Ohne Magensäure werden (ähnlich wie bei Magensäureblockern) nicht ausreichend Pankreas-und Gallesäfte freigesetzt. Was wiederum dazu führt, dass Nahrungsbestandteile nicht weiter aufgespalten und die Nährstoffe über den Dünndarm nicht wie vorgesehen aufgenommen werden können. Zusätzlich kann es zu einer bakteriellen Darmüberwucherung bzw. Darmfehlbesiedelung kommen. Und damit einhergehend ebenfalls zu Resorptionsschwierigkeiten.
Um herauszufinden, ob es sich tatsächlich eindeutig um eine Unterproduktion handelt, bleibt für die 100%tige Sicherheit nur die Endoskopie / Biopsie. Alternativ bleibt nur: Versuch und Irrtum, also genau beobachten, was Besserung verschafft. Das Alter des Hundes und die Vorgeschichte können bei der Einordnung helfen.
Die Wahrscheinlichkeit, dass es sich statt zu viel um zu wenig Magensäure handelt, ist höher bei:
- älteren Hunden
- Hunden, die längere Zeit mit Magensäureblockern behandelt wurden
- Hunden, die dauerhaft oder über längere Zeit Schmerzmittel einnehmen
- (Übergewichtige) Hunden mit wenig körperlicher Bewegung
- Hunde mit endokrinen Erkrankungen wie Schilddrüsenunterfunkion oder Morbus Cushing
Leider gibt es auch Faktoren, die sich sowohl in Richtung zuviel wie auch zu wenig Magensäure auswirken können, nämlich z.B. Medikamente, IBD (Inflammatory Bowel Disease) oder Stress. Helfen kann die Aufteilung der Fütterung in mehrere kleine Mahlzeiten und z.B. der gezielte Einsatz von Bitterstoffen in der Fütterung.
Fazit
Ein Magensäureüberschuss wird in der Regel erst dann problematisch, wenn er regelmäßig auftritt. Was Du immer zuerst bei der Ursachenforschung unter die Lupe nehmen solltest, ist die Fütterung. Das betrifft die Futterzusammensetzung genauso wie das Futtermangement, also etwa Fütterungszeiten.
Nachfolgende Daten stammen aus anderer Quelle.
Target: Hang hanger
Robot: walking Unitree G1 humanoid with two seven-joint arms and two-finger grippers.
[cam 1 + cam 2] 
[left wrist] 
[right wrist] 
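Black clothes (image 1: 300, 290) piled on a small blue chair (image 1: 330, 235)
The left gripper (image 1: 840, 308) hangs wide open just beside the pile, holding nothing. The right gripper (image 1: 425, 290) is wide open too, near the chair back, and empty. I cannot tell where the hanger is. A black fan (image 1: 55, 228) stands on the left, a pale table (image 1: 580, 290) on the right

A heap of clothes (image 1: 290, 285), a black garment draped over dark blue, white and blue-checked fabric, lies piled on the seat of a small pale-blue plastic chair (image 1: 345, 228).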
Bei einer akuten Gastritis muss die Fütterung so angepasst werden, dass die Magenschleimhaut geschont wird und die Entzündung abklingen kann.
Außerdem sollte man den Faktor Stress sehr eingehend berücksichtigen.
Entsteht die Übersäuerung aus einer anderen Erkrankung heraus, ist es ratsam, einen Tierheilpraktiker oder Ernährungsberater hinzu zu ziehen.
Manchmal braucht es etwas Zeit, um das Problem in den Griff zu bekommen. Allerdings hat man mit einer angepassten Fütterung, Stressreduktion und gfls naturheilkundlicher Unterstützung gute Chancen, die Beschwerden zu mildern.